Jandy Nelson: The Transformational Power of Love, Poetry and Music

What was the seed for The Sky Is Everywhere?

Lennie crashed into my psyche and came fully formed, with her copy of Wuthering Heights and her clarinet in her hand. It was like she crashed through the roof. I knew that her sister had died, and I knew the triangle was there, with Joe and Toby. I saw it as a movie in a way. The first thing that came was the girl scattering the poems everywhere and I knew she was grief-stricken. In the inception was California. I invented this river town, though I felt like I know the area where it was, with the redwood forest, and this rushing river was part of the emotional landscape of the story.

I started with the poems, because I'd never written fiction before. I first thought it would be a verse novel, but I knew within a month that I had to tell this in prose. The only thing keeping me from writing fiction was my fear of writing fiction.
 
The way that you write about grief suggests that you have experienced it yourself.

One of the reasons I wanted to write the story was I lost someone very close to me very suddenly, and I was blown away by the experience of grief and how transformational it is. It's a cataclysmic event but it takes you to the beating heart of the world and the preciousness of life. Loss can be so huge and almost geological--at one point Lennie talks about "tectonic plates shifting."
 
But I also think it's the sort of emotional journey that can make you live in a more hopeful way. Not that you get over it or even come out the other side. But that idea that grief and love are conjoined brings you to a place of peace--for me it does. Grief is a measure of how much we love and how much we can love in the future.
 
Is that why Toby and Joe both have such a strong pull for Lennie?

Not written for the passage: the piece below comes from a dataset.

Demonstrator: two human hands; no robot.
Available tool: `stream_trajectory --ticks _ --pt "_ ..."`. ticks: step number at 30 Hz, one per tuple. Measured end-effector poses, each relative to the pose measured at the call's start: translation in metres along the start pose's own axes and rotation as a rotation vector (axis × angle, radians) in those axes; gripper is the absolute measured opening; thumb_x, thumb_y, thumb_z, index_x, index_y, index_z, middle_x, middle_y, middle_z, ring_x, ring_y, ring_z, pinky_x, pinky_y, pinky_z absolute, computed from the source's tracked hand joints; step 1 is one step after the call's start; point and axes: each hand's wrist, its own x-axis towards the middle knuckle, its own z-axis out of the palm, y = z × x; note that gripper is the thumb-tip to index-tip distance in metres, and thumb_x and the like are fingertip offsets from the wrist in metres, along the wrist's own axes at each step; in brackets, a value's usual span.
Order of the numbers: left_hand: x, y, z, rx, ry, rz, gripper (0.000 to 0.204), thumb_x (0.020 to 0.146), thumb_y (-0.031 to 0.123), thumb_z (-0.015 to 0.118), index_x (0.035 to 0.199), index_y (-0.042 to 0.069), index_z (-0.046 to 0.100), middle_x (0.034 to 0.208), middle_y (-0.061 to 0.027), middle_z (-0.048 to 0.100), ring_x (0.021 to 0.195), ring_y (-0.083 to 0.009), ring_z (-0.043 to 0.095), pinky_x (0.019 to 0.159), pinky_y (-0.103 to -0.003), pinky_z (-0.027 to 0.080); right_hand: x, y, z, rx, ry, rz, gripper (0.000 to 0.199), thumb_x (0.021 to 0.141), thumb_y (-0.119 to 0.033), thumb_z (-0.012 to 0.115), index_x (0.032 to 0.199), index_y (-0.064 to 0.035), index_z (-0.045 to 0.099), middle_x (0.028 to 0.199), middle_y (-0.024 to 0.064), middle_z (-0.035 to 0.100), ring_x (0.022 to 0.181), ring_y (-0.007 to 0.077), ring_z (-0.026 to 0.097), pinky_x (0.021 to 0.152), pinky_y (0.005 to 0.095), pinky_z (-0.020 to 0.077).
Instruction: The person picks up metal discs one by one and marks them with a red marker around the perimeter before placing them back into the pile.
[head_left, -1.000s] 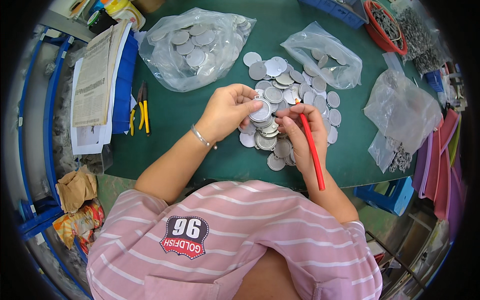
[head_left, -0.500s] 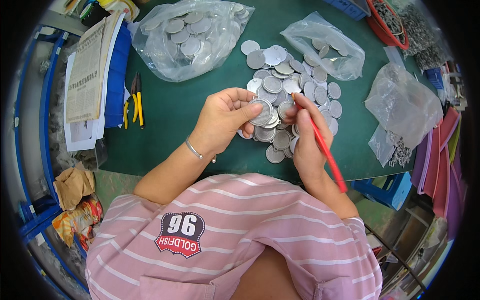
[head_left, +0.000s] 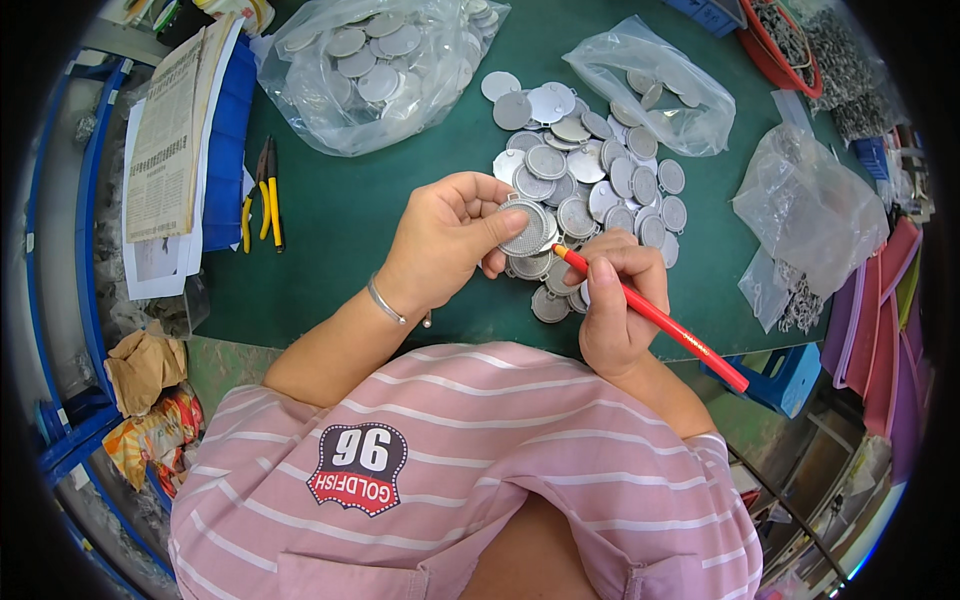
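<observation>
- Left hand (head_left: 445, 240): raised just above the green table (head_left: 340, 215), wrist bent inward, thumb and fingers pinched on the rim of one round metal disc (head_left: 525, 227), mesh face turned up toward the camera.
- Right hand (head_left: 610, 315): closed in a writing grip around a red pencil (head_left: 650, 315), tip set against the lower right edge of the held disc, shaft slanting down and to the right.
- Held disc: over the near edge of the loose pile of discs (head_left: 600, 190), close above it.
- Likely fault, as a judgement: disc slipping from the rim pinch under too much push from the pencil tip, then lost among identical pieces below.
- Second fault: tip skidding off the mesh and jabbing the left thumb, given the small gap between them.
- Third fault: right forearm brushing the pile and scattering discs toward the table's near edge.
- Surroundings: clear bag of discs (head_left: 385, 65) beyond, yellow-handled pliers (head_left: 262, 195) well apart to the left.
</observation>
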Motion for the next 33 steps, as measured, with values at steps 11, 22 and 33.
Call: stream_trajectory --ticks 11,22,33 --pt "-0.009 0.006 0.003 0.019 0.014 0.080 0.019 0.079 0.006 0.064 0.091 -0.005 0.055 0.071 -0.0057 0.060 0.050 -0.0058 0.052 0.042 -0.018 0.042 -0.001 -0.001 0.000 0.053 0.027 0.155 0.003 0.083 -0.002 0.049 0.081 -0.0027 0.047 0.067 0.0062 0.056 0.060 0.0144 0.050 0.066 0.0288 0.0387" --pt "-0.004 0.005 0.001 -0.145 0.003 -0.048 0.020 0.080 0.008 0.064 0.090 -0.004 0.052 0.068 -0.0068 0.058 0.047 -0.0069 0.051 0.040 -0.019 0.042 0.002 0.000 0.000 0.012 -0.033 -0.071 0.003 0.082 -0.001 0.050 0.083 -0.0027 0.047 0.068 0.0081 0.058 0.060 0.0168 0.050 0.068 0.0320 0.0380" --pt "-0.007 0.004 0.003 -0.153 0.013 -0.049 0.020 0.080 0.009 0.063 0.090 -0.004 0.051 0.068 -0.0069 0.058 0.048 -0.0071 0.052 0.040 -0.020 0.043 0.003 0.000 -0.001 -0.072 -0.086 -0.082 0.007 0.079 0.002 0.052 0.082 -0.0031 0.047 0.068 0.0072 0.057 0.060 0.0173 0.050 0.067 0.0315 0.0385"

With Lennie I felt, just imagine at that age, experiencing such loss. I wanted to write about the transformational power of grief but also write it as a love story. She'd work through it through these boys, even though it was her own journey. Grief and love are the most powerful emotions we have. Lennie got hit with both.
 
Do you think many younger siblings blossom when they step out of the shadow of their older siblings?

I think it can go a million different ways. I do think, had Bailey lived, Lennie would have still gone through this process. It might have taken a little longer, but I think she still would have become who she is. I think Lennie feels guilty about this, too, that nothing good should come of [Bailey's death]. The music became the necessary outlet for her grief. It became a way to communicate with Bailey, too. I think she would have gone back to her music anyway.
 
Your descriptions of playing music and listening are so evocative. Are you a musician yourself?

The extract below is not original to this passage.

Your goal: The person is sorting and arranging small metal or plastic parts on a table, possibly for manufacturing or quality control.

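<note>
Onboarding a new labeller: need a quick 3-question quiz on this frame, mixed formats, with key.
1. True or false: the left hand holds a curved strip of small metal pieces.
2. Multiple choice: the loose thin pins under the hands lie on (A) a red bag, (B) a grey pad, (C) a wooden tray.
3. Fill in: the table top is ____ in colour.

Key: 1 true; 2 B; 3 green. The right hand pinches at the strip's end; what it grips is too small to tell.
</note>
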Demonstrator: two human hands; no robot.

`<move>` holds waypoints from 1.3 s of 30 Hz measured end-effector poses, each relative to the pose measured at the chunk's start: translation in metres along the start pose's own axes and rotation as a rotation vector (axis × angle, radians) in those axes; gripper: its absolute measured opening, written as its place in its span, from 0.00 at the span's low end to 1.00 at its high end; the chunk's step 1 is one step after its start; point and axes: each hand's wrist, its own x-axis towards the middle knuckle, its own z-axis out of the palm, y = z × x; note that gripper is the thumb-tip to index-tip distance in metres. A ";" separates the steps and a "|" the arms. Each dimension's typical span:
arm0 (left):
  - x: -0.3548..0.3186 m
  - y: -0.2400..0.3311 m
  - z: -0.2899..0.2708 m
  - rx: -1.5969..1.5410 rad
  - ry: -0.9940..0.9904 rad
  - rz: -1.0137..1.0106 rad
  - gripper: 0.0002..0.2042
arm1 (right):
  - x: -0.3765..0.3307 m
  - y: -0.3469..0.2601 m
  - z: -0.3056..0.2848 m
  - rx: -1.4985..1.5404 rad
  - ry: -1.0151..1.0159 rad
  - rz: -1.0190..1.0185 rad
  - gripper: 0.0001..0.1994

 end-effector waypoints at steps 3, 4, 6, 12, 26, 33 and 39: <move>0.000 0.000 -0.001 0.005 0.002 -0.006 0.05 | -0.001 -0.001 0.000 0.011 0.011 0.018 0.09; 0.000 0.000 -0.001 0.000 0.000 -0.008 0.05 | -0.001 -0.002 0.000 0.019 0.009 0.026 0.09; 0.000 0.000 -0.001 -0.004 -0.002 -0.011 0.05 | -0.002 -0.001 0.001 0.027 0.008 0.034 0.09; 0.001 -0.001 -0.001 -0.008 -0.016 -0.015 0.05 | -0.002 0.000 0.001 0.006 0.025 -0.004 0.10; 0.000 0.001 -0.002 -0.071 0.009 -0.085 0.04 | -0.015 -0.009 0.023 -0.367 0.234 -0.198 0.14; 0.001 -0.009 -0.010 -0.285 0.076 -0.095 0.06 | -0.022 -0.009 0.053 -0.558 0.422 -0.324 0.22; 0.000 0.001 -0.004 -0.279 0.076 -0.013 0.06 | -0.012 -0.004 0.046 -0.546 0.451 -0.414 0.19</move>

I love music, but I'm not a musician. When I was a little older than Lennie, I fell in love with a musician, so I had a sense of what that was like. I think in some ways I replaced her experience of music with my experience of writing. That line that the band teacher says--"You guys think you're musicians? You have to stick your asses in the wind!"--that's a line from our writing and poetry professor at Cornell, "You guys think you're poets? You have to stick your asses in the wind."
 
Have you ever left poems around town for others to discover?

Not really, not for someone to find, but when my friend died, I did write her a few poems and toss them into the ocean--there being nowhere else to send them. That impulse, wanting so badly to communicate with someone who's no longer here, definitely set the idea for Lennie and the poems rolling in my head. So it's that for Lennie, but something more, too. I think it's a way to write her grief on the world, mark it, make sure her story and her sister's is out there. It's a way for her to counteract the terrible silence inside her.